Это было навсегда, пока не кончилось. Последнее советское поколение
Шрифт:
А сейчас важно подчеркнуть, что господствующим означающим советской идеологической системы был именно символ Ленин-партия-коммунизм, а не такие символы, как, скажем, Сталин или Брежнев. Это значит, во-первых, что любой советский руководитель, включая даже Сталина, мог получить легитимность только путем установления прямой связи между собой и Лениным — либо как его соратник, либо как продолжатель его дела, либо как верный марксист-ленинист. Во-вторых, любой руководитель, включая Сталина, мог в одночасье потерять легитимность, если партией было показано, что прямая связь между ним и Лениным отсутствовала или была искажена — то есть что он был либо врагом Ленина, либо исказителем ленинских идей. Действительно, Сталин всегда представлял себя человеком, которого Ленин лично выбрал продолжателем своего дела. Для этого Сталину потребовалось избавиться от целого ряда документов, в которых Ленин его критиковал [75] . Последовавшее после смерти Сталина осуждение культа личности и массовых репрессий было именно осуждением Сталина, а не критикой партии как таковой. Это стало возможно благодаря партийной риторике «восстановления» прямой связи с Лениным. Сталин теперь был показан исказителем ленинских идей, и его связь с Лениным была разорвана, а вместо нее партия теперь восстанавливала «истинную» связь со своим вождем. Сталин на практике был обвинен в извращении идей Ленина, его тело было вынесено из ленинского мавзолея, его образ исчез с изображений, на которых он соседствовал с Лениным (в книгах, кинофильмах, стихах, песнях) [76] . Эта критика была представлена как возвращение партии на истинно ленинский курс. Центральной идеей «секретной речи» Хрущева на XX съезде КПСС в феврале 1956 года было то, что Сталин исказил факты и что в действительности он не был выбран Лениным на роль своего преемника. Ленин и ленинизм упоминаются в речи Хрущева более ста раз и всегда в противоставлении Сталину. Вот лишь несколько примеров из этой речи: «Разрешите, прежде всего, напомнить вам, как сурово осуждали классики марксизма-ленинизма всякое проявление культа личности»; «Как показали последующие события, тревога Ленина не была напрасной: Сталин первое время после кончины Ленина еще считался с его указаниями, а затем стал пренебрегать серьезными предупреждениями Владимира Ильича»; «Сталину были совершенно чужды ленинские черты — проводить терпеливую работу с людьми, упорно и кропотливо воспитывать их» и так далее.
75
Включая знаменитое сегодня ленинское «письмо к съезду», в котором Ленин, незадолго до своей смерти, предупреждал делегатов XIII съезда об опасности избрания Сталина на пост генерального секретаря партии,
76
Например, в фильмах Михаила Ромма «Ленин в октябре» и «Ленине 1918году», снятых в сталинский период (в 1937 и 1939 годах), были вырезаны и пересняты сцены, в которых Ленин появляется в обществе Сталина (см.: Булгакова 1994).

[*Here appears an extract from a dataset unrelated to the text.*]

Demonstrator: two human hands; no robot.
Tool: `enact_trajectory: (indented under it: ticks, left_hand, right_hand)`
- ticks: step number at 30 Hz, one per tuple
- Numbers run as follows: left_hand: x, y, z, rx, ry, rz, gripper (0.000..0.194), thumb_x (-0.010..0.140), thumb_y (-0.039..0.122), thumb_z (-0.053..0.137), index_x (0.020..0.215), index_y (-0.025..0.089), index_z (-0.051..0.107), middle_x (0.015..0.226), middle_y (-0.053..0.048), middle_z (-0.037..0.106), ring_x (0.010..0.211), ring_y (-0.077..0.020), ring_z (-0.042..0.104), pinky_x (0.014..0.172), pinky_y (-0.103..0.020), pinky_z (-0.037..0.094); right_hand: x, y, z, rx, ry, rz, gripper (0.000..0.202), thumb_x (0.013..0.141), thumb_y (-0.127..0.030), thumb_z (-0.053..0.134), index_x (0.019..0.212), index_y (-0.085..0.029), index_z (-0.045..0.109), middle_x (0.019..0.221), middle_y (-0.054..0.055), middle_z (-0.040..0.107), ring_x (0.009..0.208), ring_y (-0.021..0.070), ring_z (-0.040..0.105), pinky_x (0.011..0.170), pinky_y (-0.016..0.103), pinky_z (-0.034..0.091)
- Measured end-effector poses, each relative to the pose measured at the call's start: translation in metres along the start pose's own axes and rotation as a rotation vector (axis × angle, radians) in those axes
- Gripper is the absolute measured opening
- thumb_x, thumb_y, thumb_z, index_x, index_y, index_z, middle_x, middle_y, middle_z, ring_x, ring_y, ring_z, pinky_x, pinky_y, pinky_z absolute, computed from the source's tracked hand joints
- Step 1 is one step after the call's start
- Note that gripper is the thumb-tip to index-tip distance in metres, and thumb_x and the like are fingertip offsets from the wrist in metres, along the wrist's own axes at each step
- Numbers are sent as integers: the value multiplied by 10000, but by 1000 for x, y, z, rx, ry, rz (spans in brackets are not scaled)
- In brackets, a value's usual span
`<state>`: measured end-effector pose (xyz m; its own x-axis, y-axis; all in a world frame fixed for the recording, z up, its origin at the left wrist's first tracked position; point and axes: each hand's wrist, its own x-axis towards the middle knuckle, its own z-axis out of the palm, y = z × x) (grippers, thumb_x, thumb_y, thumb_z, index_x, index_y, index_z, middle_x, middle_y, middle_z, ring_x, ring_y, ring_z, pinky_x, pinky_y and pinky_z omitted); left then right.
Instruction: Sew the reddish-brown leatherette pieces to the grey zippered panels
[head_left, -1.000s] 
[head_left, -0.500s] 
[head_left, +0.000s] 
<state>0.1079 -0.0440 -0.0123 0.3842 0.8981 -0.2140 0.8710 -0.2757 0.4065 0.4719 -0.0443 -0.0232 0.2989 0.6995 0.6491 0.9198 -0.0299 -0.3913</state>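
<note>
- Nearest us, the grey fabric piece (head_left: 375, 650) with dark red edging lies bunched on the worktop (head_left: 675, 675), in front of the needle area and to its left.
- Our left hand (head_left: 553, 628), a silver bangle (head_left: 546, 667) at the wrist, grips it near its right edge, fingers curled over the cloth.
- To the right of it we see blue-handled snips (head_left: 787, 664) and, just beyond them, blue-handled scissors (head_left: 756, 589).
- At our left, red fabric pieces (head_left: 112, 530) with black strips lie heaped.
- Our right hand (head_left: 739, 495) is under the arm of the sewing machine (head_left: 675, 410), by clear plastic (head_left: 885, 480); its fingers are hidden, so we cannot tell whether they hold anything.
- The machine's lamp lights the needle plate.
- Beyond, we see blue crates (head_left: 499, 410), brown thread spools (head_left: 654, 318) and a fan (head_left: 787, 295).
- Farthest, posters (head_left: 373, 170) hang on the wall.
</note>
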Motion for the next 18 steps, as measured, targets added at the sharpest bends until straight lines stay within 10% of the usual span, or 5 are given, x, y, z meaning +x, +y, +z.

Таким образом, культ личности Сталина и его огромная личная власть не базировались и не могли базироваться исключительно на одном лишь насилии или угрозе {135} — они стали возможны благодаря тому, что Сталин смог показать легитимность своей роли как продолжателя ленинского учения, как человека, которого Ленин сам выбрал на эту роль, как вождя, имеющего универсальное знание и понимание ленинских идей. Но как только роль Сталина как продолжателя ленинского учения была публично поставлена партией под сомнение, а Сталин был публично представлен как исказитель ленинских идей, его образ быстро (посмертно) потерял легитимность. Таким образом, в советском политическом дисурсе, даже в годы культа личности, означающее «Сталин» не было господствующим означающим — оно определялось через господствующее означающее Ленин-партия-коммунизм, а не наоборот. Именно поэтому критика Сталина в середине 1950-х не привела к кризису господствующего означающего советской идеологии — то есть не повлекла за собой падения всего символического порядка (что произошло во время перестройки), коммунистической партии или подрыва ее руководящей позиции в советском обществе. Партия теперь могла представить критику Сталина как возврат к истинному Ленину [77] . Однако, как мы видели выше, критика Сталина привела к исчезновению позиции «внешнего редактора» авторитетного дискурса, что толкнуло этот дискурс в сторону гипернормализации. Лишь когда в последние годы перестройки впервые прозвучала публичная критика Ленина и ленинизма, что привело к кризису именно господствующего означающего советского авторитетного дискурса, советская система начала быстро разваливаться {136} .
77
Это можно описать как «харизматический имперсонализм» (charismatic impersonalism) — один из центральных принципов власти в КПСС, согласно которому роль некой деперсонифицированной «партии» была намного важнее роли ее любого конкретного лидера (см. подробнее об этом принципе в: Jowitt 1993: 3–10). То, какую позицию занимал генсек ЦК КПСС по отношению к идеологической системе, отличало Советский Союз от нацистской Германии. В нацистской Германии идеология строилась на так называемом «принципе фюрера» (Fiihrerprinzip), согласно которому фюрер (Гитлер) играл роль господствующего означающего в нацистском идеологическом дискурсе. Это делало нацистскую систему потенциально более уязвимой и менее долговечной, чем советская система, где господствующим означающим мог быть не конкретный действующий руководитель партии, а лишь абстрактный «Ленин» и деперсонифицированная «партия». См. также: Zizek 1982 и Nyomarkey 1965: 45.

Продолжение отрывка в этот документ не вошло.